薬剤師としてのやりがいと給与、どちらを取る?

病院薬剤師の給与

病院薬剤師とは、その名の通り病院に勤務する薬剤師のことです。 一般的な調剤薬局の薬剤師と同じように、処方箋に基づいて医薬品を調剤、服薬指導することがメインの仕事となりますが、いくつかの違いがあります。
秋田県薬剤師会

まず取り扱う医薬品についてです。 調剤薬局では、患者さんが自宅で服用する医薬品を調剤することになるので、自己注射を除いては注射剤などの取り扱いはほとんどありません。

一方で、病院薬剤師となると外来の患者さんに加えて、入院患者さん医薬品も含まれるので、注射剤はもちろんのこと、点滴薬などの取り扱いが増えてきます。 医薬品の種類も調剤薬局よりは増えますし、必要な知識も技術もより広く、深くなるのです。

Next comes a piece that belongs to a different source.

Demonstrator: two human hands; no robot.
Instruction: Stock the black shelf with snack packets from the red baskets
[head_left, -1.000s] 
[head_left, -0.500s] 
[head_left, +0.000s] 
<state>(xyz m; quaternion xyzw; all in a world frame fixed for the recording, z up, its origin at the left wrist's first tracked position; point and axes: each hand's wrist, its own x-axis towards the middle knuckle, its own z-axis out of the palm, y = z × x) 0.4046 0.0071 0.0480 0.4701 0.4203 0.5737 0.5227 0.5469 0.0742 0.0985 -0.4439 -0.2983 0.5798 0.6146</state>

こうなると、薬剤師の負担が増えるように聞こえますが、気になる給与はどうなるのでしょうか。 あくまで一例ではありますが、病院薬剤師の給与は平均年収にして400万円~650万円くらいのことが多いようです。

バラつきはあるものの、サラリーマンの平均年収が400万円くらいと言われる昨今では、比較的高めと言えるでしょう。ひとことに病院薬剤師と言っても、国立病院から私立病院、規模も100床に満たない病院から、地域の基幹病院となっているような、200床を超える総合病院まで様々です。

また、地方などで病院薬剤師が不足している地域などでは、給与が高いところもあります。 国立病院の場合は、病院薬剤師の中でも平均給与が高めと言われていますが、病院の経営状況などによって給与にばらつきがあります。

加えて、病院薬剤師の場合は当直勤務や休日当番勤務などがあるので、身体的な負担が大きいと考える人は多いようです。しかし最初に述べたように病院薬剤師は、多くの医薬品を取り扱い、最新の医療、医薬品に関する情報を得やすいことから、薬剤師として力をつけるには確かな場となります。

それでも給与に不満があるという場合には、転職という手もあります。 一度病院薬剤師となると、その幅広い知識、技術から重宝される場合も多いのです。 今後のキャリアアップを考える人は、病院薬剤師はお勧めです。